Swan agreed. “Yeah. This dump gives me the creeps. I don’t get you guys,
Radisha. You and the Prince claim you run Taglios, but you go around hiding out
in holes like this.”
“Our seats aren’t secure.” She started moving. “We rule with the consent of the
priests, really. And we don’t want them knowing everything we’re doing.”
“Every damned lord and priest who was anybody was up in that grove tonight. They
know.”
“They know what we told them. Which is only part of the truth.”
Cordy eased in close to Willow. “Keep it down, man. Can’t you see what’s up?
They’re playing for a lot more than just turning back the Shadowmasters.”
“Uhm.”
Behind them, something resembling a panther padded from one pool of darkness to
another, silent as death itself. Crows glided from one point of vantage to
another. A childlike figure tagged along behind, apparently openly but remaining
unseen. But no bats darted overhead.
Willow understood, with that one admonition. The Woman and her brother thought
the struggle with the Shadowmasters would preoccupy the priests and cults. While
they were distracted they would gather all the reins of the state . . .
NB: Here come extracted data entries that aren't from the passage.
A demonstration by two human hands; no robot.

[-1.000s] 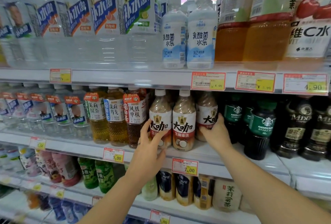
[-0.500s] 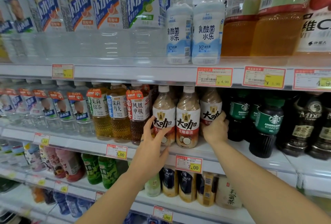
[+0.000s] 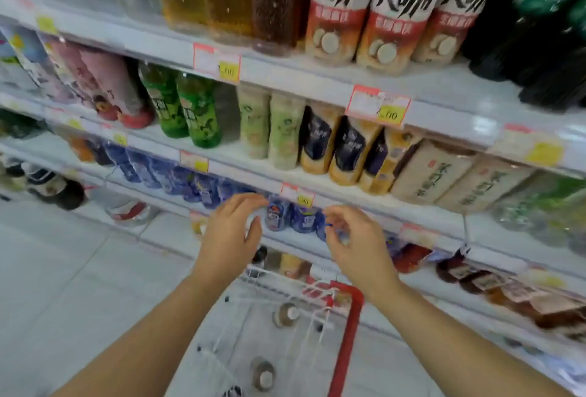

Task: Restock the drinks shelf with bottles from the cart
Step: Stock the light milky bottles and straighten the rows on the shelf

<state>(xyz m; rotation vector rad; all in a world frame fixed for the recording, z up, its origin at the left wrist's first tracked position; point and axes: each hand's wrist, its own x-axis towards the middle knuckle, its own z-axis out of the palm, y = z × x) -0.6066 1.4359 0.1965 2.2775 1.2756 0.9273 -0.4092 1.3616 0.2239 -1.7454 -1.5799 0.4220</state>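
Observation:
Three milk-coffee bottles (image 3: 391, 15) with white-and-red labels stand side by side on the upper drinks shelf (image 3: 317, 79) at top right. My left hand (image 3: 230, 238) and my right hand (image 3: 355, 242) hover empty, fingers spread, well below that shelf and above the cart (image 3: 345, 333). The cart is a white wire basket with a red handle. Two bottles show in it from above by their caps, one (image 3: 287, 314) higher and one (image 3: 263, 374) lower. The whole frame is motion-blurred.
Below the coffee shelf run further shelves of green bottles (image 3: 187, 108), pale and dark-labelled drinks (image 3: 342, 149) and blue-labelled bottles (image 3: 190, 184). Dark bottles (image 3: 539, 31) stand right of the coffee. White tiled floor (image 3: 63, 285) lies to the left.
Both hands have let go of the coffee bottles on the shelf and dropped down toward the cart. My view has tilted downward, bringing the lower shelves and the cart into sight.

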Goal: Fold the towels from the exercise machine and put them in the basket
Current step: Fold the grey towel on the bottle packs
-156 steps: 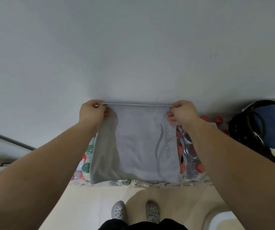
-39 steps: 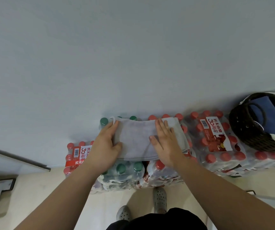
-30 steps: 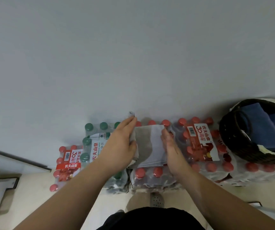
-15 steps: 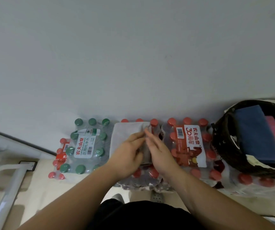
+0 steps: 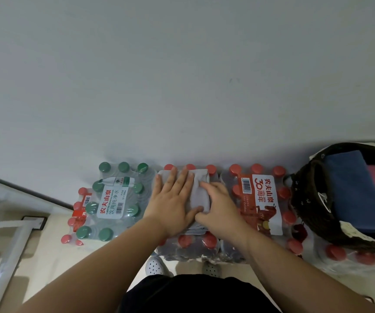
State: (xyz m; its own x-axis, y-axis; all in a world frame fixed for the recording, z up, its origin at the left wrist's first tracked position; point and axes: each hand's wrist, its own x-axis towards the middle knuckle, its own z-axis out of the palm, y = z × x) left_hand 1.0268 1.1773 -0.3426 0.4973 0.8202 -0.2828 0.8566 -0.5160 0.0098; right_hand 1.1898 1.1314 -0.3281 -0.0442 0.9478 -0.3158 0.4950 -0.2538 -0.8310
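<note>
Grey towel [image 5: 201, 196] sits folded small on the red-capped bottle pack [image 5: 193, 241], centre. My left hand [image 5: 173, 202] is flat, pressing it. My right hand [image 5: 221, 207] is on its right edge, grip unclear. I'd flatten the creases, pinch all layers, then lift right to the basket [image 5: 304, 206].

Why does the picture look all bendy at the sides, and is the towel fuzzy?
Head view: the wide lens bends straight lines and stretches the arms toward the corners; the towel under the left hand and right hand is sharp, and the bottle label is readable; the light is soft and even, with faint shadows beside the hands and no strong glare.
</note>
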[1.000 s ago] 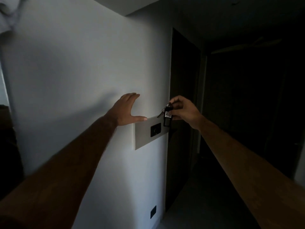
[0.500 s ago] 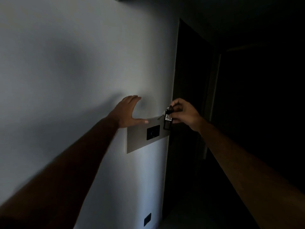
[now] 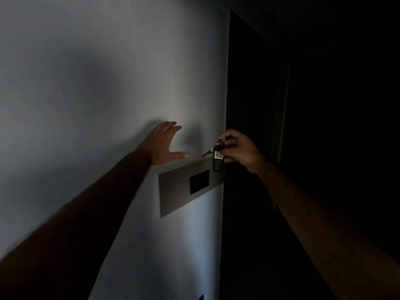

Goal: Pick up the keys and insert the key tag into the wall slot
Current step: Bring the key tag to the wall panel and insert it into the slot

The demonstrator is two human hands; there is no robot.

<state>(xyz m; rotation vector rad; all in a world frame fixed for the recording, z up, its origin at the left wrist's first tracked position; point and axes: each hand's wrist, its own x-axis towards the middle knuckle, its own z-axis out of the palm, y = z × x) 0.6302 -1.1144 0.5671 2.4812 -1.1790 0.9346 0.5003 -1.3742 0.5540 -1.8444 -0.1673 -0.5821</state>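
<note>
The key tag [image 3: 217,163], dark with a white label, hangs upright at the far right end of the grey wall plate [image 3: 175,191], probably so its lower edge can drop into a slot there; no slot is visible in the gloom. A silvery key [image 3: 207,153] juts left. The right hand [image 3: 239,150] pinches the bunch. The left hand [image 3: 163,144] rests flat, fingers spread, on the wall [image 3: 86,105], likely for steadiness.

Black key tag [image 3: 217,163] hanging upright, over grey wall panel [image 3: 175,191]
</note>
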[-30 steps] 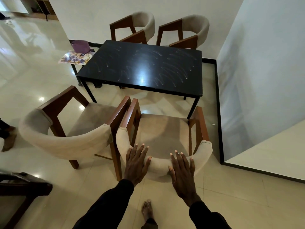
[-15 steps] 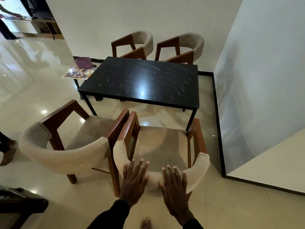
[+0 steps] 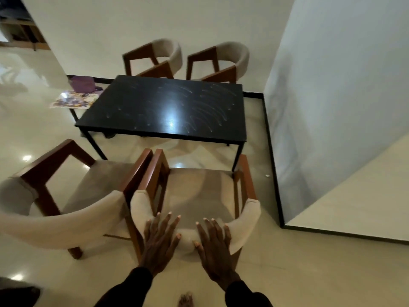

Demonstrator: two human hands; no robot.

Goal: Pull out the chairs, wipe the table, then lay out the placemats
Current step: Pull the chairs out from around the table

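Note:
A black table [image 3: 155,107] with streak marks on its top stands in the middle of the head view. Two cushioned wooden chairs stand apart from its near side: one at the left [image 3: 66,222] and one right in front of me [image 3: 199,196]. My left hand [image 3: 159,242] and my right hand [image 3: 215,247] lie flat on the curved backrest of that near chair, fingers spread and straight, not curled round it. Two more chairs [image 3: 168,52] [image 3: 232,56] sit at the table's far side. Patterned placemats [image 3: 74,99] lie on a small stand left of the table.
A purple object [image 3: 83,83] sits behind the placemats. A white wall block [image 3: 332,107] with a black base strip rises close on the right. The floor is glossy tile. My bare foot [image 3: 186,300] shows at the bottom edge; a dark object [image 3: 17,295] is at the lower left.
The near chair has come back from the table with my hands on its backrest. The view has lifted and drawn back, so the table sits farther off. My fingers have straightened.

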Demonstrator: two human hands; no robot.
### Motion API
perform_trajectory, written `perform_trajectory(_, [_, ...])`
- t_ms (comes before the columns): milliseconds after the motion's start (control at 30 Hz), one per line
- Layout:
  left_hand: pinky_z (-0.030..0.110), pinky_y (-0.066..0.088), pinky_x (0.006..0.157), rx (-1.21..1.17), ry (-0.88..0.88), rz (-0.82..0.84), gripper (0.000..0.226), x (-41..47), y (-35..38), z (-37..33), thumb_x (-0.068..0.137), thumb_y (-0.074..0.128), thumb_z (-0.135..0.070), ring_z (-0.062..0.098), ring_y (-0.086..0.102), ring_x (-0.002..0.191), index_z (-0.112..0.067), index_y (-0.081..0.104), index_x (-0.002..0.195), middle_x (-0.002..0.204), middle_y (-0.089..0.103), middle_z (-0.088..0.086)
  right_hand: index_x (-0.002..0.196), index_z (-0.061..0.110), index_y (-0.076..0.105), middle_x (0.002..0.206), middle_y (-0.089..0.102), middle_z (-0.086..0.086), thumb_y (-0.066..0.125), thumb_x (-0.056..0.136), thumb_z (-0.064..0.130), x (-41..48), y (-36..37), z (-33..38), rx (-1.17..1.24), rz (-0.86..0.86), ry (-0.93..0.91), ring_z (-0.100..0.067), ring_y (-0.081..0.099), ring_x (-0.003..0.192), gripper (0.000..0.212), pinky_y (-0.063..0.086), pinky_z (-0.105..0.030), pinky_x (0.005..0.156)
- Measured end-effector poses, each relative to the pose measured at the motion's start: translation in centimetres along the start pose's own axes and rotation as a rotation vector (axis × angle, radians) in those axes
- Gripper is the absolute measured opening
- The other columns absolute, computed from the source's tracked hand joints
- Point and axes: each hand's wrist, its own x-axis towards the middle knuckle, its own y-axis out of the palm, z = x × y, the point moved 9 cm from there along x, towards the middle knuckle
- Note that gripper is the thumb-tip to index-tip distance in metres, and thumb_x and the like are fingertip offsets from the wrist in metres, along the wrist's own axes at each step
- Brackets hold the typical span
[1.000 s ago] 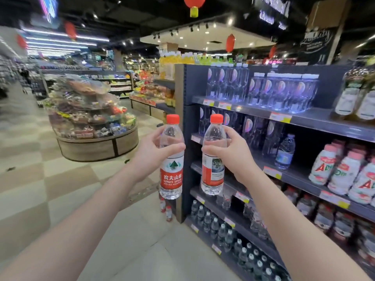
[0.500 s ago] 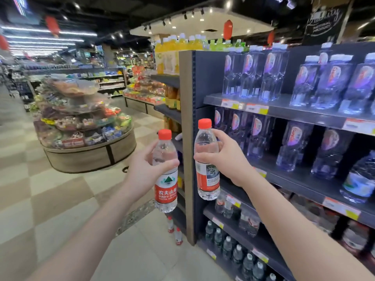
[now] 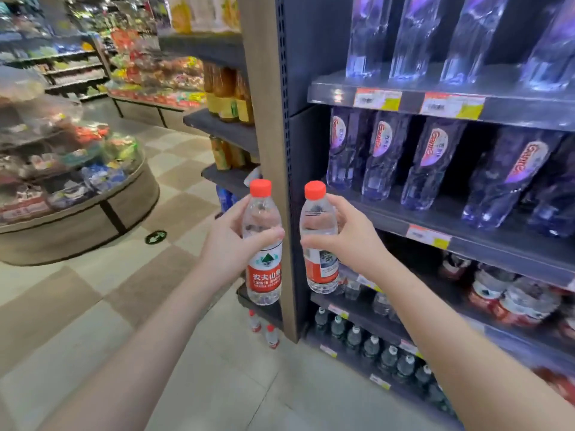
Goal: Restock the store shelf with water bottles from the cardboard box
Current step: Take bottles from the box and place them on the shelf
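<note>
Red-capped water bottles (image 3: 264, 244) (image 3: 318, 241) upright, caps up, each in one hand's (image 3: 228, 245) (image 3: 353, 241) closed grip

both bare arms stretched forward, roughly chest height, left hand (image 3: 231, 244) wrapped round a bottle, thumb across the front, right hand (image 3: 348, 236) gripping the other bottle from its right side, fingers curled behind, wrists fairly straight, hands close but apart
</note>
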Motion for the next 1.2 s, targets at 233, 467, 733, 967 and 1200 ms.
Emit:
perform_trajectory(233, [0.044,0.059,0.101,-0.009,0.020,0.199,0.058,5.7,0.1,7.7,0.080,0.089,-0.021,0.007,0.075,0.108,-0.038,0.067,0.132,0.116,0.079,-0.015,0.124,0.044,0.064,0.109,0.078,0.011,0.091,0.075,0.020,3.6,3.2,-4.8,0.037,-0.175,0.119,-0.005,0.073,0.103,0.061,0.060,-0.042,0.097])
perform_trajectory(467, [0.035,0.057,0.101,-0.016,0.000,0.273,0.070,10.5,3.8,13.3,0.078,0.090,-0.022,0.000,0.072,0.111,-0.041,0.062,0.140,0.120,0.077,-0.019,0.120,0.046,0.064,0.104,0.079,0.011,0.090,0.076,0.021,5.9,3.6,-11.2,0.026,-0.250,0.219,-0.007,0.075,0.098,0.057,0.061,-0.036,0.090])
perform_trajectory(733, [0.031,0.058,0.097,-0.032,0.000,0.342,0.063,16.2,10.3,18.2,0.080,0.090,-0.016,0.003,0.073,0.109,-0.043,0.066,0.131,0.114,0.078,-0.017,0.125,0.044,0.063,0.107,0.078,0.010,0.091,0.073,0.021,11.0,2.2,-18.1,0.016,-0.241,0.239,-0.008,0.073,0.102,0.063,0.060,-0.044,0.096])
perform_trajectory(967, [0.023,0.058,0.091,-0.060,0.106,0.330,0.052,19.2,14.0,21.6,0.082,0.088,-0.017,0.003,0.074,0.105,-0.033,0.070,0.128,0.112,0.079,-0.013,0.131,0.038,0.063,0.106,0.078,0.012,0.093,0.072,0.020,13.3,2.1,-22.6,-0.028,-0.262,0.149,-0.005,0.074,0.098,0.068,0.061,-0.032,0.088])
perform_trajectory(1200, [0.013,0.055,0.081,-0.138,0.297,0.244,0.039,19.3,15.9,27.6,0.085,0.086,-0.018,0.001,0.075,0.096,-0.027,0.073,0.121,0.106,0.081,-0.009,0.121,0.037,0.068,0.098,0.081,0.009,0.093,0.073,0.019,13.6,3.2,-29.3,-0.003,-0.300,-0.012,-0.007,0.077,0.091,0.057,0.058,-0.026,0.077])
He did not begrudge them. He had little use for priests.
He thought maybe Blade was on to something. Here, sure. They ought all to be
drowned so Taglios could be put out of its misery.
Each dozen or so paces he turned, looked back. The street was always empty
behind him. Yet he was sure something was watching.
“Creepy,” he muttered. And wondered how he’d gotten himself into this mess.
That Prahbrindrah Drah might have been one of the good guys but he was as slick
as any villian. Two days after our visit I couldn’t go out without being hailed
Guardian, Protector, and Deliverer. “What the hell is going on?” I asked
One-Eye.
“Trying to lock you in.” He glared at Frogface. The imp had not been much good
since that night. He couldn’t get near anybody—except Swan and his buddies, in a
dive they owned. And they didn’t talk business there. “You sure you want to go
to this library?”
“I’m sure.” Somehow the Taglians had gotten the idea I was a big healer as well
as some kind of messianic general. “What the hell is wrong with them? I can see
the Prince trying to sell them the load of sheep shit, but why are they buying
it?”
“They want to.”
Mothers thrust their babies at me to be touched and blessed. Young men clashed
anything metal and roared songs with a martial beat. Maidens threw flowers on my
path. And sometimes themselves.
“That’s nice, Croaker,” One-Eye said, as I disentangled myself from a daydream
about sixteen years old. “You don’t want her, toss her my way.”
“Take it easy. Before you give in to your baser instincts think about what’s
going on.”
He was reserved to an extreme that baffled me. I think he saw it all as
illusion. Or at least as a honeytrap. One-Eye is silly but he isn’t stupid.
Sometimes.
One-Eye chuckled. “Surrender to temptation. Lady can’t look over your shoulder
all the time.”
“I might. I just might. It is my duty not to disappoint these people when
they’re trying so hard to hustle us. Isn’t it?”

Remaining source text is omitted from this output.